Issue |
ESAIM: COCV
Volume 30, 2024
|
|
---|---|---|
Article Number | 12 | |
Number of page(s) | 42 | |
DOI | https://doi.org/10.1051/cocv/2023086 | |
Published online | 28 February 2024 |
Optimal Control of Infinite-Dimensional Differential Systems with Randomness and Path-Dependence and Stochastic Path-Dependent Hamilton–Jacobi Equations
Department of Mathematics & Statistics, University of Calgary, 2500 University Drive NW, Calgary AB T2N 1N4, Canada
* Corresponding author: yang.yang1@ucalgary.ca
Received:
13
December
2022
Accepted:
27
November
2023
This paper is devoted to the stochastic optimal control problem of infinite-dimensional differential systems allowing for both path-dependence and measurable randomness. As opposed to the deterministic path-dependent cases studied by Bayraktar and Keller [J. Funct. Anal. 275 (2018) 2096-2161], the value function turns out to be a random field on the path space and it is characterized by a stochastic path-dependent Hamilton-Jacobi (SPHJ) equation. A notion of viscosity solution is proposed and the value function is proved to be the unique viscosity solution to the associated SPHJ equation.

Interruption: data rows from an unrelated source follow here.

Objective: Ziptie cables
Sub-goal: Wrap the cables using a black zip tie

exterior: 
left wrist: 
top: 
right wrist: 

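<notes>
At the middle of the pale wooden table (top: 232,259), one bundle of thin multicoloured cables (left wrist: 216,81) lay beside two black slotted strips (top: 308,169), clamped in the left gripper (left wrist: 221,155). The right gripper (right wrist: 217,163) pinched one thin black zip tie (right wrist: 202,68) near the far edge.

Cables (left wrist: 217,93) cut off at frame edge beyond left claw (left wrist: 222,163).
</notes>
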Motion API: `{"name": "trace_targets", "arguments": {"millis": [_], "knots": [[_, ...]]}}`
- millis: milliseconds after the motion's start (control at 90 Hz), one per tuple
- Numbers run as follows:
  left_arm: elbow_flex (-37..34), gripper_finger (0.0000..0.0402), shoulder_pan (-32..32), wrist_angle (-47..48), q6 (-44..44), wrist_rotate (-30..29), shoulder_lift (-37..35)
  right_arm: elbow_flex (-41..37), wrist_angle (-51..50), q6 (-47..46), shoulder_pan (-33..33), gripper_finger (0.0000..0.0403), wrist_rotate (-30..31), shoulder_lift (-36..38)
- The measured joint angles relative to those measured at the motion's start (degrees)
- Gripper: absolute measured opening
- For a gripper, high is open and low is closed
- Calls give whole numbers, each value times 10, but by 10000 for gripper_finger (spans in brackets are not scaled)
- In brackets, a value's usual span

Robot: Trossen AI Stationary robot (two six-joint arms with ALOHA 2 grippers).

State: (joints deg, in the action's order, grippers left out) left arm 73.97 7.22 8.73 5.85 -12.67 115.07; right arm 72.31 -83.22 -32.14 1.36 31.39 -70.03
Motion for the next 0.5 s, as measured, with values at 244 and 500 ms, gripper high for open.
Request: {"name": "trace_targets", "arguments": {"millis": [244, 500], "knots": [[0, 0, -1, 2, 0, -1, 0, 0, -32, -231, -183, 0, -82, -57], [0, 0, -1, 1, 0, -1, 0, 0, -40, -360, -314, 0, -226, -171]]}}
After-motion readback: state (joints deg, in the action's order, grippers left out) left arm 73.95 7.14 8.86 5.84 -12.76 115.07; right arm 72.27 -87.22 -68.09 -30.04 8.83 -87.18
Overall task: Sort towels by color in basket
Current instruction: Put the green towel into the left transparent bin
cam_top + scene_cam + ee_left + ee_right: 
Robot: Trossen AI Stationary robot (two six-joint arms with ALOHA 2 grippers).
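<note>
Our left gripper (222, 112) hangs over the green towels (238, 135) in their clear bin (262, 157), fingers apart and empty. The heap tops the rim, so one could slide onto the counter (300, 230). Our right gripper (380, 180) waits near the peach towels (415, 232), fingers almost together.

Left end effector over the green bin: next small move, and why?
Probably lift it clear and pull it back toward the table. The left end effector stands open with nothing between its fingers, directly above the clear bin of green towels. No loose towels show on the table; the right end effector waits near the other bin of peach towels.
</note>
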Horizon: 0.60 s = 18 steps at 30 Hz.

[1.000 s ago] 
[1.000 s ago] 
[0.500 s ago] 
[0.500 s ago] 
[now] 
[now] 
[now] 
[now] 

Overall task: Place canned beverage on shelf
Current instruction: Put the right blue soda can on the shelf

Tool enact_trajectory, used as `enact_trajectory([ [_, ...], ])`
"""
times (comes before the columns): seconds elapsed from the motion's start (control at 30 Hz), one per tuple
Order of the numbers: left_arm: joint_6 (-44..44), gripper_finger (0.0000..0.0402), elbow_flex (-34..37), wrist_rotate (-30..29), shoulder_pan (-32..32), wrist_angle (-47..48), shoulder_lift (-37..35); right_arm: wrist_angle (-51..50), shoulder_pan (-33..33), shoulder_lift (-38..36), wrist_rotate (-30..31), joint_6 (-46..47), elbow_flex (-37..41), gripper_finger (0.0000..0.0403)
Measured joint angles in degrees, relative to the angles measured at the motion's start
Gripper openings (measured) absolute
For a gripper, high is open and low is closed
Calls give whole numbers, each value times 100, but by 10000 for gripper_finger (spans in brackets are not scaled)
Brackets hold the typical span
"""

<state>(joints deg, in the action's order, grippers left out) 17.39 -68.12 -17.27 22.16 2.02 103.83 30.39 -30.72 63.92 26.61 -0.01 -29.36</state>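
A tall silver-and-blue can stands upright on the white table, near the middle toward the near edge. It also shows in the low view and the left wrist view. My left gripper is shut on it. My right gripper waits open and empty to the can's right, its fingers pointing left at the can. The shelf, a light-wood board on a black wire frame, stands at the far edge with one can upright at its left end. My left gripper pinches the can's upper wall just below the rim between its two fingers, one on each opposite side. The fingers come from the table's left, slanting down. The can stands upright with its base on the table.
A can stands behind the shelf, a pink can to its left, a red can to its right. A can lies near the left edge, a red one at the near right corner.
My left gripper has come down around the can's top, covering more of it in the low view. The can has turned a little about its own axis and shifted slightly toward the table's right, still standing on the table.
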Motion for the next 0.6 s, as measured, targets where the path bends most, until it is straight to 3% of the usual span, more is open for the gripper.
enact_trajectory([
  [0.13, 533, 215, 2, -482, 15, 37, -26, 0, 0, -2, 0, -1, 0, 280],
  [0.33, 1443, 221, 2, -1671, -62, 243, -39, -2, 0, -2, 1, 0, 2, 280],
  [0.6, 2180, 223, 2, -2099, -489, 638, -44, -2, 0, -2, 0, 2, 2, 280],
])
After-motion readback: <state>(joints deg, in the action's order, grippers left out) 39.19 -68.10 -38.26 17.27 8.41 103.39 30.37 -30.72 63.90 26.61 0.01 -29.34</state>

Mathematics Subject Classification: 49L20 / 49L25 / 93E20 / 35D40 / 60H15
Key words: Stochastic path-dependent Hamilton-Jacobi equation / stochastic optimal control / viscosity solution / backward stochastic partial differential equation
© The authors. Published by EDP Sciences, SMAI 2024
This is an Open Access article distributed under the terms of the Creative Commons Attribution License (https://creativecommons.org/licenses/by/4.0), which permits unrestricted use, distribution, and reproduction in any medium, provided the original work is properly cited.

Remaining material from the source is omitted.